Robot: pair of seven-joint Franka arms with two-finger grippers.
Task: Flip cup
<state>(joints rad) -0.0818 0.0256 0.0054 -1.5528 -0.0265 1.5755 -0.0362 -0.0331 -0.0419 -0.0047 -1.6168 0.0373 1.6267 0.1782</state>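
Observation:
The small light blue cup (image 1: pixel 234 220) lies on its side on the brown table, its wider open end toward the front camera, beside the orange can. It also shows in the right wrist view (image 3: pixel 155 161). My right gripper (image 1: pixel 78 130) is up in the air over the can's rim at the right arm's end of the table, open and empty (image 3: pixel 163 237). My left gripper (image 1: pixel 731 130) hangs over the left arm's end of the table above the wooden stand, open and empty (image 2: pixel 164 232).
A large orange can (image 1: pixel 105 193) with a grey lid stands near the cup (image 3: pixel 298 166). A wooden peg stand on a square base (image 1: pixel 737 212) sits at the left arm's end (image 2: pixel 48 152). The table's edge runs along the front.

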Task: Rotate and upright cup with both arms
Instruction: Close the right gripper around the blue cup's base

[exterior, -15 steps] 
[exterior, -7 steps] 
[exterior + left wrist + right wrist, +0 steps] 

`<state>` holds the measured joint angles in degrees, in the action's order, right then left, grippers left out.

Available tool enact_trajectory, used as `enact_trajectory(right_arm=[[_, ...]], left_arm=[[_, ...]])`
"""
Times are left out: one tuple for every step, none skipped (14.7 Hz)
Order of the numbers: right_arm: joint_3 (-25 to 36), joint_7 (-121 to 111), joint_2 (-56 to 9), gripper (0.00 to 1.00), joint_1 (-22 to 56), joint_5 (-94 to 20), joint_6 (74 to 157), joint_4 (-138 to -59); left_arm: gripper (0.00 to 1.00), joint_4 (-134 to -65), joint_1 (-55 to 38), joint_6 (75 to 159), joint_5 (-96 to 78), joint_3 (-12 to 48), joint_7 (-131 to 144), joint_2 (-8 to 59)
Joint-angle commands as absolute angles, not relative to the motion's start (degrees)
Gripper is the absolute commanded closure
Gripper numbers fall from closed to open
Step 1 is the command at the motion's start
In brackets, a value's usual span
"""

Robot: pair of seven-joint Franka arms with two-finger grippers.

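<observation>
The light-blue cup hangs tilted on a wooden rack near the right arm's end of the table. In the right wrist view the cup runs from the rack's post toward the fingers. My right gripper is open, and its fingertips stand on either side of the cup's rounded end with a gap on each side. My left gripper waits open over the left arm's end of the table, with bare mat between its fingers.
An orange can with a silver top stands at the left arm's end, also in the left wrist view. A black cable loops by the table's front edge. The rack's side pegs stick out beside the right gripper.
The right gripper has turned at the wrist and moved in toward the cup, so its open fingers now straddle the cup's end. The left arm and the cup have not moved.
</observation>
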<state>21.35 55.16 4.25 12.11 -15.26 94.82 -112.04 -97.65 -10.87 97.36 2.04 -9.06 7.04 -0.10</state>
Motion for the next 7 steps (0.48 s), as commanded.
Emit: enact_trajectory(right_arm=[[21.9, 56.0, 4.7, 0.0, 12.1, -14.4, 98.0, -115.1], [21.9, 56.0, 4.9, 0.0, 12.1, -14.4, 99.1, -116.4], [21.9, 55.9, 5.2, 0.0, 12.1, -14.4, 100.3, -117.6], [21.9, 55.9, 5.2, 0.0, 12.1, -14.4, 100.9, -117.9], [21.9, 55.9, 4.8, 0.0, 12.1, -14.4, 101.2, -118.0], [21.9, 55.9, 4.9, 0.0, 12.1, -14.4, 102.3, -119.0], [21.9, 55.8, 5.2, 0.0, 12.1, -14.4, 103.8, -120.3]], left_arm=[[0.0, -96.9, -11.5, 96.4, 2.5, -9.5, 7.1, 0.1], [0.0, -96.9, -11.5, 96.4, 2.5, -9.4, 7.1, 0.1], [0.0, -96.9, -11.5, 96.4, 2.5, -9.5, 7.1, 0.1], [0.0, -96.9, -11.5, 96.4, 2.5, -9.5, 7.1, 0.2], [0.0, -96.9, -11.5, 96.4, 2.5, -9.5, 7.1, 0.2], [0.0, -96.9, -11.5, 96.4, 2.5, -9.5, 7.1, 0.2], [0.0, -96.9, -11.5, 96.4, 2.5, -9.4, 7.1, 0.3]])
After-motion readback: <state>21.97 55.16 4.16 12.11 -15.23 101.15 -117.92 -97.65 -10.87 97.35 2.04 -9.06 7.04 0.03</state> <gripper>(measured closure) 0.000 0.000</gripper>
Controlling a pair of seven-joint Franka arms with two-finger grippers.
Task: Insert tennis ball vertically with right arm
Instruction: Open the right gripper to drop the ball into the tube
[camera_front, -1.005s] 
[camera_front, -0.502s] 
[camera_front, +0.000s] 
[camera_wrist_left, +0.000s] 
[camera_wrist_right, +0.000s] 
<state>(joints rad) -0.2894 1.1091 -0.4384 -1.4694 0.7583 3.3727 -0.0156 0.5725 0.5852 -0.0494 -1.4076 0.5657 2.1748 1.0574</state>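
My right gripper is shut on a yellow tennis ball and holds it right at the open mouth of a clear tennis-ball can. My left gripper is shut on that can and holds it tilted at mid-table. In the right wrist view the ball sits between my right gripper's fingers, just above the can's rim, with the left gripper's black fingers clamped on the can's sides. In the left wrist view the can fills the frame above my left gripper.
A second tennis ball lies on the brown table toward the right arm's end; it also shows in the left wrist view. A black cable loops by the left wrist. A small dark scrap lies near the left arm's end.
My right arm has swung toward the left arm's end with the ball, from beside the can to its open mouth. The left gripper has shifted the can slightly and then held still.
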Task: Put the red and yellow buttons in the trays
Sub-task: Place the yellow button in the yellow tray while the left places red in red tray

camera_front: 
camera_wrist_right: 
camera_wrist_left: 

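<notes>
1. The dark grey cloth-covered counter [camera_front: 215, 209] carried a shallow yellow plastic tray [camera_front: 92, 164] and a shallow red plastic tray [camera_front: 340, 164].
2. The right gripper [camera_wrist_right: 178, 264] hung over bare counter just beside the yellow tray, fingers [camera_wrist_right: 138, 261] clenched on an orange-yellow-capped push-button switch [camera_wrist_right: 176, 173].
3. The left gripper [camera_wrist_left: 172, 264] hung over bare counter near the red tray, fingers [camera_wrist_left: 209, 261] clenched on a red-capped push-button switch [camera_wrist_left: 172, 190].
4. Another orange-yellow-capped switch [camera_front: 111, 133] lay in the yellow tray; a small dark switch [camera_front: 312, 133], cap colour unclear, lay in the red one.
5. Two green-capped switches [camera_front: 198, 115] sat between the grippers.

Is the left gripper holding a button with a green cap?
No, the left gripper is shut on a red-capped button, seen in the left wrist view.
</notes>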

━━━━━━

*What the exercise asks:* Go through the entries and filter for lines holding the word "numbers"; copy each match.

*Written solution:*
Order of the numbers: right_arm: joint_3 (-25 to 36), joint_7 (-121 to 111), joint_2 (-56 to 9), gripper (0.00 to 1.00), joint_1 (-22 to 56), joint_5 (-94 to 20), joint_6 (74 to 157), joint_4 (-138 to -59); left_arm: gripper (0.00 to 1.00), joint_4 (-134 to -65), joint_1 (-55 to 38), joint_6 (75 to 159), joint_5 (-96 to 78), joint_3 (-12 to 48), joint_7 (-131 to 144), joint_2 (-8 to 59)
Gripper numbers fall from closed to open

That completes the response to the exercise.